What happens instead is explained in para 4.3.10:
Paragraph 54 of the Smith Commission Agreement sets out that the Scottish Parliament will have “powers to create new benefits in areas of devolved responsibility”. These powers are conferred by clauses 16 (disability and carer’s benefits), 17 (Regulated Social Fund) and 19 (discretionary housing payments).
Even if we accept this much narrower understanding of what the commitment to new powers might mean, there are no powers to create new benefits in these areas. The draft legislation exempts provision for specific categories of beneficiary, meeting a specified set of conditions; it doesn’t give the Scottish Parliament the power to decide. Let me give an example. Clause 16 is concerned with disability benefits, which Smith had recommended should be devolved. The rules for carer’s benefits, however, are confined specifically to circumstances where the carer is over 16, not in full time education and not gainfully employed. In other words, Scotland gets to have a carer’s allowance only if it fits the same terms as the current carer’s allowance in the UK. That will undermine attempts to integrate the system with self-directed support and individual budgeting where those conditions do not apply.
This is symptomatic of a wider failure. The central reservation of Schedule V is that the Scottish Parliament does not have the power to offer financial assistance to its citizens, and that principle remains intact. If you want to devolve benefits – and it looks increasingly as though the government doesn’t want to, not really – you have to grasp the nettle and create the powers, not dole out exceptions clause by clause. It all falls some way short of even the rather restricted settlement in Smith. This is not what was promised.

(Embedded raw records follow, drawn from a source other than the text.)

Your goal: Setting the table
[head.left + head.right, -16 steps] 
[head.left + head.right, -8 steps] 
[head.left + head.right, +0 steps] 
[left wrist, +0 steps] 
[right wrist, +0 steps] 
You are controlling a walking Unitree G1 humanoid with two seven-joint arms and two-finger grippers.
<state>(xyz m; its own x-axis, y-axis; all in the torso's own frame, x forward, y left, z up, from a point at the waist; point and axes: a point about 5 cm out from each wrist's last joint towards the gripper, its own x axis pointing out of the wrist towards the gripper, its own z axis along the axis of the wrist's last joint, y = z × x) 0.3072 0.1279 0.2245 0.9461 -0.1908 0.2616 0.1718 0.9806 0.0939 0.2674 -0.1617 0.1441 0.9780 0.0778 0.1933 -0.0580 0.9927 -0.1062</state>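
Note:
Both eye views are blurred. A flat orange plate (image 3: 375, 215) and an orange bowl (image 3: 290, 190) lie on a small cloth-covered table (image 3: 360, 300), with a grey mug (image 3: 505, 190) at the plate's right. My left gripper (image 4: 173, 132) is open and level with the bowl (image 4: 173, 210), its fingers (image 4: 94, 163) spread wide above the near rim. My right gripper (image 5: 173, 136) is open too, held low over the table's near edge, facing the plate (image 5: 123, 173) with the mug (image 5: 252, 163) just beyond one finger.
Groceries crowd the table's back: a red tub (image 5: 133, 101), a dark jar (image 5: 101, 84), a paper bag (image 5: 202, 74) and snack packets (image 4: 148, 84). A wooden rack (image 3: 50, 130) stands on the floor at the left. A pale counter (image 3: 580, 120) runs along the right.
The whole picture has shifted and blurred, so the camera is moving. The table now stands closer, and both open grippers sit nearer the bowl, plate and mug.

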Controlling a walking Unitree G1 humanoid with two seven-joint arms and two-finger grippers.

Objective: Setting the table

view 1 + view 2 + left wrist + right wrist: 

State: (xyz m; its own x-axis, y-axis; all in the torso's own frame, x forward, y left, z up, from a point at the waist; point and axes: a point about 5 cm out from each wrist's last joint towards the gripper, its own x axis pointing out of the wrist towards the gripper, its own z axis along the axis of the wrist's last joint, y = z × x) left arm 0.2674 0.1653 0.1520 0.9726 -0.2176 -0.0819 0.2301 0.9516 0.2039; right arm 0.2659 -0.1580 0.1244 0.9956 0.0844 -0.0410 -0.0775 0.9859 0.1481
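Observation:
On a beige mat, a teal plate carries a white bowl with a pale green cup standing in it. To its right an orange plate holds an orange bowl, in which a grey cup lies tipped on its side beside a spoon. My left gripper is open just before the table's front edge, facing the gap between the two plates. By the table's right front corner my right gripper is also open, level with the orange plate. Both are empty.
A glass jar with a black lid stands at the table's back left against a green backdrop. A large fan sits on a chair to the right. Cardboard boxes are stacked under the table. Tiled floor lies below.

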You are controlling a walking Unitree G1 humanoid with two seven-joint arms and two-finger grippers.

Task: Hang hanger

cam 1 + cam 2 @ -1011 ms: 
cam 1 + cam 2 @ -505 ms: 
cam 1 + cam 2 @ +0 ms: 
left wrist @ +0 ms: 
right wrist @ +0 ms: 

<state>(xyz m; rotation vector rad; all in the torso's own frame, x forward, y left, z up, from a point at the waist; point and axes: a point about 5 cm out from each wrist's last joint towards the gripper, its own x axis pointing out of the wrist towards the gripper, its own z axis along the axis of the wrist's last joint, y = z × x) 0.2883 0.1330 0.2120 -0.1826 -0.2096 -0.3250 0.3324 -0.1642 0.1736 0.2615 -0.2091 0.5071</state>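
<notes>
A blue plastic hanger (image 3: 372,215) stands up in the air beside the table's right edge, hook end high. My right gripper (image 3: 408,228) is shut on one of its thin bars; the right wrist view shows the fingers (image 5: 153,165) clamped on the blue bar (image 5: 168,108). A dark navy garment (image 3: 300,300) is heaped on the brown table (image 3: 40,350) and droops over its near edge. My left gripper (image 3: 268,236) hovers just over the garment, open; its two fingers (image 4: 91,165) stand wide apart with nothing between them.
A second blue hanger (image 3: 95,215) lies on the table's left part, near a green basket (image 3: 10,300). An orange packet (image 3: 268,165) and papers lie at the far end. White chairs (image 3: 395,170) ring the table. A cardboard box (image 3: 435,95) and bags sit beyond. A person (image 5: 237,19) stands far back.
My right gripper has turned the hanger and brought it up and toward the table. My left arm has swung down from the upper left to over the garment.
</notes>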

PS: This post was written shortly before the reports of a speech by Nicola Sturgeon, who made some of the same objections in similar terms. The post was not written to reflect the position of the Scottish National Party.
What was promised?
During the referendum campaign, all three main party leaders pledged substantially powers for Scotland, widely represented as a ‘vow’. David Cameron, for example, said that “If we get a No vote, that will trigger a major, unprecedented programme of devolution, with additional powers for the Scottish Parliament – major new powers over tax, spending and welfare services.” The Smith Commission was set up to “deliver more financial, welfare and taxation powers, strengthening the Scottish Parliament within the United Kingdom”, and they recommended a range of powers including devolution of benefits relating to disability, powers to create new benefits and top-up reserved benefits. Those powers are qualified and limited in this document.
“Benefits paid net of income tax”. Is this not a clumsily phrased description of those means-tested benefits assessed on the basis of net income after tax? In that case the tax bill would have direct effect on the amount of UK benefits paid.
I see it, and think you must be right. They mean “benefits where entitlement is calculated on the basis of income net of tax”. This might well for some Universal Credit calculations mean that where tax increases, UC also increases to make up for part of the cost. However, as the entitlements fluctuate month by month, this will be murder to calculate.